Chapayev (Russian: игра в Чапаева, romanizedigra v Chapayeva, 'game of Chapayev' or 'Chapayev's game') is a board game, a hybrid of checkers (draughts) and gamepiece-impact games like carrom, novuss, and pichenotte, giving it gameplay aspects in common with both billiards and table shuffleboard on a smaller scale, as well as some checkers strategy. It is played throughout the territory of the former USSR. The aim is to knock the opponent's pieces off the board. The game is named after the Russian Civil War hero, Vasily Chapayev.

Children playing Chapayev

Equipment edit

The game requires a checkerboard and checkers, eight pieces of each colour. Pieces are of small size (smaller than the squares on the board, or the game may be too easy), and usually made of wood.

Rules edit

The game is played in several rounds, with two players (or potentially with two teams of players alternating turns or shots during their turn). During the first round, white pieces are placed on the first row, and black on the last. White opens the game. (To neutralize the advantage, the pie rule can be used, allowing the black player to choose to switch places after the first move; this is similar to the push out in the pocket billiards game nine-ball.)

A player takes their turn by flicking one of his pieces with the index finger to shoot it at one or more of the opponent's pieces. If the move pushes one or more of the opponent's pieces off the board while all of the shooting player's own pieces remain, the player gets an extra move.

When a move fails to dislodge an opponent's piece, or the player dislodges one of the player's own pieces, the opponent's turn to move begins. The game continues until only one colour remains on the board, winning the round. Then the winner starts the next round, with that player's pieces one row further forward. When the seventh round starts, the black and white rows will be next to each other.

If a piece is flipped upside-down after an impact, it is called a traitor and the opponent gets control of it.

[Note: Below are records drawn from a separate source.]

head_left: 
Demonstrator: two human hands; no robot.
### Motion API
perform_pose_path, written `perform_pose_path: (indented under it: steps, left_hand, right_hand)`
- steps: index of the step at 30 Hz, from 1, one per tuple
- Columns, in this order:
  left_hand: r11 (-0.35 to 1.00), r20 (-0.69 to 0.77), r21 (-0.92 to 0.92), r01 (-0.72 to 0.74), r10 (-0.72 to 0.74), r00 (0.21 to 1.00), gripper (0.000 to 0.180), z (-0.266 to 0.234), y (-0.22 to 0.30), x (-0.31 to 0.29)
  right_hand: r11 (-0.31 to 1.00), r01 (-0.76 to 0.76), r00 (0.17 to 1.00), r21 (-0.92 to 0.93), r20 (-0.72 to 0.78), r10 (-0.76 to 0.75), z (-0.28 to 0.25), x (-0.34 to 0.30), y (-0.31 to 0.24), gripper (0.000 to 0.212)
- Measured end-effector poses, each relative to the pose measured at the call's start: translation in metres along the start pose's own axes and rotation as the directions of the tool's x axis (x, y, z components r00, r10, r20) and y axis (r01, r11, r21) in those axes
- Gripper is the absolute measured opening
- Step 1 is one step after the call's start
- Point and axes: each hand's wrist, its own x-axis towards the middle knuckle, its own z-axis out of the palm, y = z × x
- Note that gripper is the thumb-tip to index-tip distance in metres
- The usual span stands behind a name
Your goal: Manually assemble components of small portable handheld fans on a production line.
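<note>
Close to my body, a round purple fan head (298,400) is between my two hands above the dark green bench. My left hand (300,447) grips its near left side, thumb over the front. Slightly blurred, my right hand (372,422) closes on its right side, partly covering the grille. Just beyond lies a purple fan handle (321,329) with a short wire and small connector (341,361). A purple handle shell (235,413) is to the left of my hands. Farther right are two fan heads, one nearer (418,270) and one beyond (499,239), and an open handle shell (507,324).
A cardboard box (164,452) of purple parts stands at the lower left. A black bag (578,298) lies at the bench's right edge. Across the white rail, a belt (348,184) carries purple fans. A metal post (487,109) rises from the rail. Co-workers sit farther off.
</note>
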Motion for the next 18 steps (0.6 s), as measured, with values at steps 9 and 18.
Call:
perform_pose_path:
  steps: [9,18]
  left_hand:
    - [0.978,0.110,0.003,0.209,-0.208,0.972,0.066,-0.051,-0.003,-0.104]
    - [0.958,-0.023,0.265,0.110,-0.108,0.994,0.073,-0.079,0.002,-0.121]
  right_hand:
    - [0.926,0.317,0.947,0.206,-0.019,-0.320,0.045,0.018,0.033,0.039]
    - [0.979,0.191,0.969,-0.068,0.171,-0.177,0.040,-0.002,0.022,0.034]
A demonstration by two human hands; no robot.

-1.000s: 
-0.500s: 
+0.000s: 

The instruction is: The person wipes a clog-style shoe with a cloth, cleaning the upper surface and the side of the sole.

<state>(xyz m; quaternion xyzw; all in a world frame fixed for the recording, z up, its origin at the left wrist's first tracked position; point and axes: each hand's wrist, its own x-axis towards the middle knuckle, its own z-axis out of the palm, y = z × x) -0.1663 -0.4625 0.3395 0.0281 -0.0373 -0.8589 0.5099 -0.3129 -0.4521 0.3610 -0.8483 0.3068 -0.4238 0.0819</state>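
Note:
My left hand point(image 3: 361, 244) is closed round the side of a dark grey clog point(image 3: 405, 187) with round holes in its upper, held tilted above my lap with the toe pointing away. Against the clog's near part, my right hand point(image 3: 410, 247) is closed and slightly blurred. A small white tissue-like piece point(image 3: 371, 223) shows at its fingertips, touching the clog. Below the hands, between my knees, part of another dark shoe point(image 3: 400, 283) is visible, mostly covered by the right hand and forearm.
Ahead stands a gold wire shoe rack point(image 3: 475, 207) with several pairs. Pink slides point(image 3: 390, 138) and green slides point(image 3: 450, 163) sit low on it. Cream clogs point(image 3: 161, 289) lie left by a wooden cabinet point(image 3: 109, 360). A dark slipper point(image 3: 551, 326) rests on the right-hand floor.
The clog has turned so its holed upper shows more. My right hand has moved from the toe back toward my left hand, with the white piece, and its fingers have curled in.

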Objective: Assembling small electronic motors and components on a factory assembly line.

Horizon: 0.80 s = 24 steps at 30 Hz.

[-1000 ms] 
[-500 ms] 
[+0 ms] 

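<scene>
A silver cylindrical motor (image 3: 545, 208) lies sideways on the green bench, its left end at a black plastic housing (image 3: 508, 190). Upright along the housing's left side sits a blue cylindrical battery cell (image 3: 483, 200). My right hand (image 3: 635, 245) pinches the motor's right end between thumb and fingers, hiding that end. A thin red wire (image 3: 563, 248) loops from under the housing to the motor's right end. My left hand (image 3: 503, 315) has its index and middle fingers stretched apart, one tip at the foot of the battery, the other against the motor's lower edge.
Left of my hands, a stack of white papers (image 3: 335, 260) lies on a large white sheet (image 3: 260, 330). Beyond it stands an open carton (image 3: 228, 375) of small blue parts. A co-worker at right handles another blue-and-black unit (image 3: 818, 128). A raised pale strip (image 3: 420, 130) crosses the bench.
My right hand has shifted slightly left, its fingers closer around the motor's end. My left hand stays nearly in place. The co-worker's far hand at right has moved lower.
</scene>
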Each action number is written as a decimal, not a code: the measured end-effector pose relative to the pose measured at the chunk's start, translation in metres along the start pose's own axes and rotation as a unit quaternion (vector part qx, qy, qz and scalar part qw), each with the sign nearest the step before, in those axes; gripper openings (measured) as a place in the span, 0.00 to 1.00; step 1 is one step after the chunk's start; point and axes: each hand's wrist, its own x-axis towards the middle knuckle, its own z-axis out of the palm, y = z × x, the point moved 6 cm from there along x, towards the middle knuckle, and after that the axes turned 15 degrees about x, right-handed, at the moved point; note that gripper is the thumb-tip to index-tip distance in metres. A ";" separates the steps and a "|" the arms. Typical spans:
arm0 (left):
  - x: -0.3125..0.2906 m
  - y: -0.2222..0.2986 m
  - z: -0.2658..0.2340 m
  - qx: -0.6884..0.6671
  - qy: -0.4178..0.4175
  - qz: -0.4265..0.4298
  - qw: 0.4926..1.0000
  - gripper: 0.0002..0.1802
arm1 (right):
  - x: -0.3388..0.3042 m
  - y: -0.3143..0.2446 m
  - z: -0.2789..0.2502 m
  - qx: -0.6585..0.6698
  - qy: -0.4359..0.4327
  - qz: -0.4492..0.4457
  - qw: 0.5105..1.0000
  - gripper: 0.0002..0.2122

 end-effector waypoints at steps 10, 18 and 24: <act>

For the seventh and subsequent rounds, not only does a successful shooter move forward one row, but the loser is forced to move backwards. When one of the players reaches the final row, the opponent has no place left for their pieces and therefore loses the game.

Variations edit

The rules of Chapayev differ from region to region. In some variations, an allowed move is to put the thumb and index finger on two pieces of one's own colour and quickly move them together towards centre, pushing an opponent's piece toward the middle off of the board – sometimes called a "scissors" move.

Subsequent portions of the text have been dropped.